» **What is required**
The records under this task must be duplicated exactly.
▬▬▬▬▬▬▬▬▬▬
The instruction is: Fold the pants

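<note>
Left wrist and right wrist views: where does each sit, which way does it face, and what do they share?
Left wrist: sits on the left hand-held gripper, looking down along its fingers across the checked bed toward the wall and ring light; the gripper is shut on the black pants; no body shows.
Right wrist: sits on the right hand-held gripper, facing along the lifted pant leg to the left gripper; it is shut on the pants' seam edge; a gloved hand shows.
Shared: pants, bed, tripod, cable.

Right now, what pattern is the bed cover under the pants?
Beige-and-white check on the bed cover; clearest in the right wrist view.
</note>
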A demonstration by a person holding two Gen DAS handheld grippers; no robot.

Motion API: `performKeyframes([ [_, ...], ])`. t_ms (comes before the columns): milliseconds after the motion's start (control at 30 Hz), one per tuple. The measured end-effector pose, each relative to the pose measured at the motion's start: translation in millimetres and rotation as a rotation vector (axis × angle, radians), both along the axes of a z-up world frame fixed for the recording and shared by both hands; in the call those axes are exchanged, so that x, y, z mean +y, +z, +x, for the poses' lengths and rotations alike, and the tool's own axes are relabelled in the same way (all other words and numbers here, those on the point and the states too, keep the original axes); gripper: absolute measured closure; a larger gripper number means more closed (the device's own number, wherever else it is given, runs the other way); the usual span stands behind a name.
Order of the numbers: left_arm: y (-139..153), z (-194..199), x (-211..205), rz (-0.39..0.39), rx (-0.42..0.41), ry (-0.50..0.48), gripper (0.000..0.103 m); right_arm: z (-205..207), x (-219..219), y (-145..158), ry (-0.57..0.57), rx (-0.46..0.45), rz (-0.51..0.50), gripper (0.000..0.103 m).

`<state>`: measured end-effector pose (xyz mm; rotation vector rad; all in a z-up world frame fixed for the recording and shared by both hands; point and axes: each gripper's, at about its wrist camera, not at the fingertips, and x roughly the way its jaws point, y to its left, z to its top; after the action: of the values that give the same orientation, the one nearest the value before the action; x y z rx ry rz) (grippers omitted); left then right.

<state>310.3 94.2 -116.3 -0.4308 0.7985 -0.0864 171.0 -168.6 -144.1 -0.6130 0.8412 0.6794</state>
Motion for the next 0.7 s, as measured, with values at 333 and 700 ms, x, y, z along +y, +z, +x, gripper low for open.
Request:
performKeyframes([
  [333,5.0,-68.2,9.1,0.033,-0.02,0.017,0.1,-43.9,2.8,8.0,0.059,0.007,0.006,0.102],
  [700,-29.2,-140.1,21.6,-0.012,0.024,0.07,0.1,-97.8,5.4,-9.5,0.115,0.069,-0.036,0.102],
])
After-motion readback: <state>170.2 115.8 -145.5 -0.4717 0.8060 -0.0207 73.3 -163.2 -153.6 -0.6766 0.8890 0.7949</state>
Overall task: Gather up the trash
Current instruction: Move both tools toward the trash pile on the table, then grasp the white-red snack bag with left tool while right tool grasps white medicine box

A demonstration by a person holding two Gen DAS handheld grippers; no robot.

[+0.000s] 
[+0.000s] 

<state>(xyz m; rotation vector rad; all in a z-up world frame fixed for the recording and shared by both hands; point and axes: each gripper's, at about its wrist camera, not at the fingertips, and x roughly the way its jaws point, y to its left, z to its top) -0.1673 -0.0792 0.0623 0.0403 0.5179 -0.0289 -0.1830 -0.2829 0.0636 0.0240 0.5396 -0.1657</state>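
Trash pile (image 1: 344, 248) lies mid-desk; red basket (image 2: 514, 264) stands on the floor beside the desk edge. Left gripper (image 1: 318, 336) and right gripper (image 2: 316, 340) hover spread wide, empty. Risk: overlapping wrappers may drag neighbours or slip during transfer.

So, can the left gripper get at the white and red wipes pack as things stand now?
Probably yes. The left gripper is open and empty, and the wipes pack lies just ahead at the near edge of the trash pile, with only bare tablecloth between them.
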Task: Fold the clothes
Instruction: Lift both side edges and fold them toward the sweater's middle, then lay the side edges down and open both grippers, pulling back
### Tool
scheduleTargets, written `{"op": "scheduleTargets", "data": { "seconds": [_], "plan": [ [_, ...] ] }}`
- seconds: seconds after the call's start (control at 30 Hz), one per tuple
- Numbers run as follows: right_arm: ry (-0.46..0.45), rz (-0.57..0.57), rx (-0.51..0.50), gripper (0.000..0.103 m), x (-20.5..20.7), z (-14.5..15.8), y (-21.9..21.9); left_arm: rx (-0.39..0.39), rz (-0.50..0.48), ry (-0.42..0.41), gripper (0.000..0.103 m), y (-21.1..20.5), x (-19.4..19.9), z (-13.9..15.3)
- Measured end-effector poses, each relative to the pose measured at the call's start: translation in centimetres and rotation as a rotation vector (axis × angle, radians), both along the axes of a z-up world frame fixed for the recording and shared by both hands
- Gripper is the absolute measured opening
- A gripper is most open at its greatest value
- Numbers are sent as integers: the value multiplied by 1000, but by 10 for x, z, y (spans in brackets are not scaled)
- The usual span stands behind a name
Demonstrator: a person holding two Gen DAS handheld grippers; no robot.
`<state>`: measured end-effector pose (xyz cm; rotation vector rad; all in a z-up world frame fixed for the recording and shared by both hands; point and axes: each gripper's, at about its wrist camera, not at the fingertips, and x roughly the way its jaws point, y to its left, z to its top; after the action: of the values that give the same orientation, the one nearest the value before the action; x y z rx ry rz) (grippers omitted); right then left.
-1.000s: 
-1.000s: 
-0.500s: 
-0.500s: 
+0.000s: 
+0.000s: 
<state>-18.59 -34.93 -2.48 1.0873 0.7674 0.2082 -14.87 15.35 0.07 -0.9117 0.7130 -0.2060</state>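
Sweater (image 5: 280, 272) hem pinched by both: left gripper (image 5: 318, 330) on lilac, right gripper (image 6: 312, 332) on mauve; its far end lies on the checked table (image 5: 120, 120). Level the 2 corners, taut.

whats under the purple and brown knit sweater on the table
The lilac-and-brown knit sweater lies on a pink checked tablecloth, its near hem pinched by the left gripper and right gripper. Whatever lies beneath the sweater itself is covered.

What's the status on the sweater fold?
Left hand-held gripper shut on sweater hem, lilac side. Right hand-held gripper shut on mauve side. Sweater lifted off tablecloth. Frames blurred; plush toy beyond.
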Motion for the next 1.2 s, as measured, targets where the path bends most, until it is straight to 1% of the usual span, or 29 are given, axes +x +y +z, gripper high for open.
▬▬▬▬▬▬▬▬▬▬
» **Task answer**
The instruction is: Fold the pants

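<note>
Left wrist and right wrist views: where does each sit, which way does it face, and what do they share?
Left wrist: sits on the left hand-held gripper, looking down along its fingers across the checked bed toward the wall and ring light; the gripper is shut on the black pants; no body shows.
Right wrist: sits on the right hand-held gripper, facing along the lifted pant leg to the left gripper; it is shut on the pants' seam edge; a gloved hand shows.
Shared: pants, bed, tripod, cable.

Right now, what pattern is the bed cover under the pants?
Beige-and-white check on the bed cover; clearest in the right wrist view.
</note>
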A demonstration by a person holding two Gen DAS handheld grippers; no robot.

Motion API: `performKeyframes([ [_, ...], ])`. t_ms (comes before the columns): milliseconds after the motion's start (control at 30 Hz), one per tuple. The measured end-effector pose, each relative to the pose measured at the motion's start: translation in millimetres and rotation as a rotation vector (axis × angle, radians), both along the axes of a z-up world frame fixed for the recording and shared by both hands; in the call those axes are exchanged, so that x, y, z mean +y, +z, +x, for the poses' lengths and rotations alike, and the tool's own axes are relabelled in the same way (all other words and numbers here, those on the point and the states too, keep the original axes); gripper: absolute measured closure; a larger gripper number means more closed (the device's own number, wherever else it is given, runs the other way); the usual span stands behind a name.
Order of the numbers: left_arm: y (-139..153), z (-194..199), x (-211..205), rz (-0.39..0.39), rx (-0.42..0.41), ry (-0.50..0.48), gripper (0.000..0.103 m); right_arm: z (-205..207), x (-219..219), y (-145..158), ry (-0.57..0.57), rx (-0.46..0.45), rz (-0.51..0.50), gripper (0.000..0.103 m).

`<state>`: measured end-effector pose (xyz mm; rotation vector rad; all in a z-up world frame fixed for the recording and shared by both hands; point and axes: each gripper's, at about its wrist camera, not at the fingertips, and x roughly the way its jaws point, y to its left, z to its top; after the action: of the values that give the same orientation, the one nearest the value before the action; x y z rx ry rz) (grippers omitted); left then right.

<state>310.3 94.2 -116.3 -0.4308 0.7985 -0.0864 171.0 -168.6 -144.1 -0.6130 0.8412 0.6794</state>
Motion for the next 0.7 s, as measured, with values at 333 and 700 ms, x, y, z along +y, +z, +x, gripper low for open.
Request:
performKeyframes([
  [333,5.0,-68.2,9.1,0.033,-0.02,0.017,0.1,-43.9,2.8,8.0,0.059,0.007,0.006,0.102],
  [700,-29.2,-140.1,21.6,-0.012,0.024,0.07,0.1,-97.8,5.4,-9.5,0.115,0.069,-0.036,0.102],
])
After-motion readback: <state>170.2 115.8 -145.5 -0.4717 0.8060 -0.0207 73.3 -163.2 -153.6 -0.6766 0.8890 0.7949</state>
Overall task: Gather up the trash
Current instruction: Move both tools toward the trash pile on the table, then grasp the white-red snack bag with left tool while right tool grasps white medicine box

A demonstration by a person holding two Gen DAS handheld grippers; no robot.

[+0.000s] 
[+0.000s] 

<state>(xyz m; rotation vector rad; all in a z-up world frame fixed for the recording and shared by both hands; point and axes: each gripper's, at about its wrist camera, not at the fingertips, and x roughly the way its jaws point, y to its left, z to its top) -0.1673 -0.0792 0.0623 0.0403 0.5179 -0.0289 -0.1830 -0.2829 0.0636 0.0240 0.5396 -0.1657</state>
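Trash pile (image 1: 344, 248) lies mid-desk; red basket (image 2: 514, 264) stands on the floor beside the desk edge. Left gripper (image 1: 318, 336) and right gripper (image 2: 316, 340) hover spread wide, empty. Risk: overlapping wrappers may drag neighbours or slip during transfer.

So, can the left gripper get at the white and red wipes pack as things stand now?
Probably yes. The left gripper is open and empty, and the wipes pack lies just ahead at the near edge of the trash pile, with only bare tablecloth between them.
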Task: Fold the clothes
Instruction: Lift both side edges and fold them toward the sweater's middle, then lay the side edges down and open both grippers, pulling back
### Tool
scheduleTargets, written `{"op": "scheduleTargets", "data": { "seconds": [_], "plan": [ [_, ...] ] }}`
- seconds: seconds after the call's start (control at 30 Hz), one per tuple
- Numbers run as follows: right_arm: ry (-0.46..0.45), rz (-0.57..0.57), rx (-0.51..0.50), gripper (0.000..0.103 m), x (-20.5..20.7), z (-14.5..15.8), y (-21.9..21.9); left_arm: rx (-0.39..0.39), rz (-0.50..0.48), ry (-0.42..0.41), gripper (0.000..0.103 m), y (-21.1..20.5), x (-19.4..19.9), z (-13.9..15.3)
- Measured end-effector poses, each relative to the pose measured at the call's start: translation in centimetres and rotation as a rotation vector (axis × angle, radians), both along the axes of a z-up world frame fixed for the recording and shared by both hands
- Gripper is the absolute measured opening
- A gripper is most open at its greatest value
- Numbers are sent as integers: the value multiplied by 1000, but by 10 for x, z, y (spans in brackets are not scaled)
- The usual span stands behind a name
Demonstrator: a person holding two Gen DAS handheld grippers; no robot.
`<state>`: measured end-effector pose (xyz cm; rotation vector rad; all in a z-up world frame fixed for the recording and shared by both hands; point and axes: each gripper's, at about its wrist camera, not at the fingertips, and x roughly the way its jaws point, y to its left, z to its top; after the action: of the values that give the same orientation, the one nearest the value before the action; x y z rx ry rz) (grippers omitted); right then left.
-1.000s: 
-1.000s: 
-0.500s: 
-0.500s: 
+0.000s: 
+0.000s: 
<state>-18.59 -34.93 -2.48 1.0873 0.7674 0.2082 -14.87 15.35 0.07 -0.9117 0.7130 -0.2060</state>
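Sweater (image 5: 280, 272) hem pinched by both: left gripper (image 5: 318, 330) on lilac, right gripper (image 6: 312, 332) on mauve; its far end lies on the checked table (image 5: 120, 120). Level the 2 corners, taut.

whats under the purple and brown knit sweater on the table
The lilac-and-brown knit sweater lies on a pink checked tablecloth, its near hem pinched by the left gripper and right gripper. Whatever lies beneath the sweater itself is covered.

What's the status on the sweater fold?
Left hand-held gripper shut on sweater hem, lilac side. Right hand-held gripper shut on mauve side. Sweater lifted off tablecloth. Frames blurred; plush toy beyond.
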Motion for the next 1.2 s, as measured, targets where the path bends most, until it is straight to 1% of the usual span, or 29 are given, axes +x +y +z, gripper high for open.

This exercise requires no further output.